• **Brief**:
Exclude the images, then return every line below exactly as written.

• **Collected data**:
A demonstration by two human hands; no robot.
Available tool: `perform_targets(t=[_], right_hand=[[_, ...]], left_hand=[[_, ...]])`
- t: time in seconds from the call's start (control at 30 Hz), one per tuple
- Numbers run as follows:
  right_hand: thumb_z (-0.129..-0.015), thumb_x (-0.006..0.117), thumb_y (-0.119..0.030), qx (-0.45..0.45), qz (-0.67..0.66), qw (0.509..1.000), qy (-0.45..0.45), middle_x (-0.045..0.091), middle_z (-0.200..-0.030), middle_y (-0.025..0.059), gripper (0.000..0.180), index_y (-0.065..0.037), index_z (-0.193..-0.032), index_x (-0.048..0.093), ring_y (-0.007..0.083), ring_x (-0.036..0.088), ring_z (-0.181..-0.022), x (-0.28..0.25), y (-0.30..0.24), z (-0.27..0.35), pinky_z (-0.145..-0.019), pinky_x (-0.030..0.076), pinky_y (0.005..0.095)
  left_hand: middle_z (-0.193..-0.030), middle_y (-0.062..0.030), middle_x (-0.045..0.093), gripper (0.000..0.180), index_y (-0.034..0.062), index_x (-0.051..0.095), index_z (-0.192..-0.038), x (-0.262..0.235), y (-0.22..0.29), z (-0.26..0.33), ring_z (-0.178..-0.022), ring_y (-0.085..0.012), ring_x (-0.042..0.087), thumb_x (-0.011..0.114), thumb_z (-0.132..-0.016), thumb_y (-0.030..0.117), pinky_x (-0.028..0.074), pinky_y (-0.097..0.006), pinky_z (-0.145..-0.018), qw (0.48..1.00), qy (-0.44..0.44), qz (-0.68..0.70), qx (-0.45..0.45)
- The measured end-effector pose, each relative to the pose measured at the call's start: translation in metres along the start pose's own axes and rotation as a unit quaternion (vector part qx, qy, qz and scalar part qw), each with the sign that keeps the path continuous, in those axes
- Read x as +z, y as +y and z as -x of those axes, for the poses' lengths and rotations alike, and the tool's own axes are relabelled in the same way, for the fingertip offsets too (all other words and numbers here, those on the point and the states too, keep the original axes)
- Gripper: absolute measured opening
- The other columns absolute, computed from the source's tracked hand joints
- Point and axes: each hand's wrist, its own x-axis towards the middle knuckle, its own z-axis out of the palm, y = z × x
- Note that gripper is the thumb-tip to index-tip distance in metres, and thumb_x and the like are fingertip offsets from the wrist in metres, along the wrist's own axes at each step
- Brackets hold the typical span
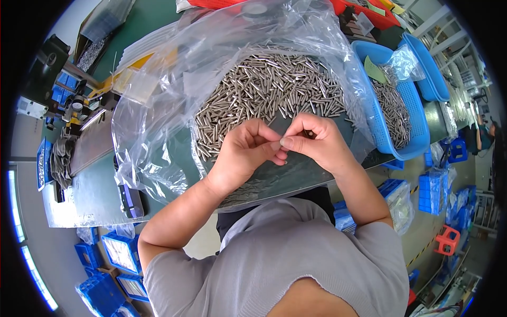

• **Task response**:
A demonstration by two human hands; no robot.
Available tool: `perform_targets(t=[_], right_hand=[[_, ...]], left_hand=[[_, ...]])`
- t: time in seconds from the call's start (control at 30 Hz), one per tuple
- Numbers run as follows:
  right_hand: thumb_z (-0.129..-0.015), thumb_x (-0.006..0.117), thumb_y (-0.119..0.030), qx (-0.45..0.45), qz (-0.67..0.66), qw (0.509..1.000), qy (-0.45..0.45), middle_x (-0.045..0.091), middle_z (-0.200..-0.030), middle_y (-0.025..0.059), gripper (0.000..0.180), index_y (-0.065..0.037), index_z (-0.193..-0.032), index_x (-0.048..0.093), ring_y (-0.007..0.083), ring_x (-0.036..0.088), ring_z (-0.181..-0.022), x (-0.28..0.25), y (-0.30..0.24), z (-0.27..0.35), pinky_z (-0.145..-0.019), pinky_x (-0.030..0.076), pinky_y (0.005..0.095)
  left_hand: middle_z (-0.193..-0.030), middle_y (-0.062..0.030), middle_x (-0.045..0.093), gripper (0.000..0.180), index_y (-0.034..0.062), index_x (-0.051..0.095), index_z (-0.192..-0.038), x (-0.262..0.235), y (-0.22..0.29), z (-0.26..0.33), ring_z (-0.178..-0.022), ring_y (-0.085..0.012), ring_x (-0.042..0.087), thumb_x (-0.011..0.114), thumb_z (-0.132..-0.016), thumb_y (-0.030..0.117), pinky_x (-0.028..0.074), pinky_y (-0.097..0.006), pinky_z (-0.145..-0.018), qw (0.48..1.00), qy (-0.44..0.44), qz (-0.68..0.70), qx (-0.45..0.45)
- The measured end-effector pose, each relative to the pose measured at the call's start: translation in metres along the start pose's own axes and rotation as a unit quaternion (vector part qx, qy, qz and scalar part qw), each with the sign that keeps the path continuous, in those axes
- Read x as +z, y as +y and z as -x of those axes, for the poses' lengths and rotations alike, and the tool's own axes are relabelled in the same way, for the fingertip offsets too (all other words and numbers here, those on the point and the states too, keep the original axes)
- Gripper: absolute measured opening
- The other columns absolute, computed from the source's tracked hand joints
- Point and axes: each hand's wrist, its own x-axis towards the middle knuckle, its own z-axis out of the palm, y = z × x
- Note that gripper is the thumb-tip to index-tip distance in metres, and thumb_x and the like are fingertip offsets from the wrist in metres, along the wrist's own axes at each step
- Brackets hold the typical span

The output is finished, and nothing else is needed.